# GIVEN INFORMATION
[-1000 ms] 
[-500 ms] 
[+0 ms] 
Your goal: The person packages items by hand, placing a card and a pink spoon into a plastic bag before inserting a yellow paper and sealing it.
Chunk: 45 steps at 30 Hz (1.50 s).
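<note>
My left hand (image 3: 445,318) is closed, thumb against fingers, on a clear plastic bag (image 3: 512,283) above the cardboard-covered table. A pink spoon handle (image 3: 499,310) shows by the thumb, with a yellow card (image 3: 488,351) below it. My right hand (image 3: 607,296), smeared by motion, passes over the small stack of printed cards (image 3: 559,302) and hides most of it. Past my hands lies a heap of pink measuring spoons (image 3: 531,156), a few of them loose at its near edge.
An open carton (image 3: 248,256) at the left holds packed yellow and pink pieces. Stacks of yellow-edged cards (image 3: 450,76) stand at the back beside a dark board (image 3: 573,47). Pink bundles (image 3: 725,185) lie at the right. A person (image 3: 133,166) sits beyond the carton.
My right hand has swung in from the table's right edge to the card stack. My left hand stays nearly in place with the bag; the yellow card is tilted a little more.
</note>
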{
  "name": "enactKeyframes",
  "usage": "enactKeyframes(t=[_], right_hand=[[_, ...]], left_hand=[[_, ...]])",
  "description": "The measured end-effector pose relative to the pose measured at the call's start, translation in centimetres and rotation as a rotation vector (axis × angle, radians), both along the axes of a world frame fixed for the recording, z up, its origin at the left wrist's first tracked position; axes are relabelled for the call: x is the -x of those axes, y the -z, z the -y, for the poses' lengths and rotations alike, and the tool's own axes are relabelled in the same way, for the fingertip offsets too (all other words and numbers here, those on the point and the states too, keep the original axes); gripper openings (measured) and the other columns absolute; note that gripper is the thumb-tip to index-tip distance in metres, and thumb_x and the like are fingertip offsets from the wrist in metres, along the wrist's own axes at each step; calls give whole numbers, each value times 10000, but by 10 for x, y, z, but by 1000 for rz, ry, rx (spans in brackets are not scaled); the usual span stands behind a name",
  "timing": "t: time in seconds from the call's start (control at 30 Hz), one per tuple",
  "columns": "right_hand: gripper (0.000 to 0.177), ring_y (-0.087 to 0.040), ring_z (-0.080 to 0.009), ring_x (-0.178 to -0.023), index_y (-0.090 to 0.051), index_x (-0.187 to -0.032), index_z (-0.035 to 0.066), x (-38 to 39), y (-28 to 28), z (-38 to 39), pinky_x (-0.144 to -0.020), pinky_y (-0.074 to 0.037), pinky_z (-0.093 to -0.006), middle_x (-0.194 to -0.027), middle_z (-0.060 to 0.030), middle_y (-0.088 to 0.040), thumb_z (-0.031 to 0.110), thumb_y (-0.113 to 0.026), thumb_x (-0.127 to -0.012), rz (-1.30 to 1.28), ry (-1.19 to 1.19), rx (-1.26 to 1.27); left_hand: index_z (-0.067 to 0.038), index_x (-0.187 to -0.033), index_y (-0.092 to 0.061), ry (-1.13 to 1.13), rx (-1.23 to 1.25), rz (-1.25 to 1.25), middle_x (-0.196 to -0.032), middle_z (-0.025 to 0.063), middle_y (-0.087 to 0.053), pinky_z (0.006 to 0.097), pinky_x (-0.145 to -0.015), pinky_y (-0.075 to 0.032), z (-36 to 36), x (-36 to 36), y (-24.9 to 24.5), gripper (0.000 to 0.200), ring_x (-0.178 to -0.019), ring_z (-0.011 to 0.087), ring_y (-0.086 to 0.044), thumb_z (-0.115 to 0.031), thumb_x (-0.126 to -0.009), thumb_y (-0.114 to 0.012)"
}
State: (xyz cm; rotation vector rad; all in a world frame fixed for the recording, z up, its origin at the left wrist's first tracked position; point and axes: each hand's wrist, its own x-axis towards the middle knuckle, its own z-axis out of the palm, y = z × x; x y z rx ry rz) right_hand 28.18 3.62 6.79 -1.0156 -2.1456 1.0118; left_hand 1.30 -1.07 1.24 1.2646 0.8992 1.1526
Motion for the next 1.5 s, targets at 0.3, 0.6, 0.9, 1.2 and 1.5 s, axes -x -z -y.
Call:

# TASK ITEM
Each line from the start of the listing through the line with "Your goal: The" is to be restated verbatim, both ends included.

# EXERCISE SOLUTION
[-1000 ms] 
[-500 ms] 
[+0 ms] 
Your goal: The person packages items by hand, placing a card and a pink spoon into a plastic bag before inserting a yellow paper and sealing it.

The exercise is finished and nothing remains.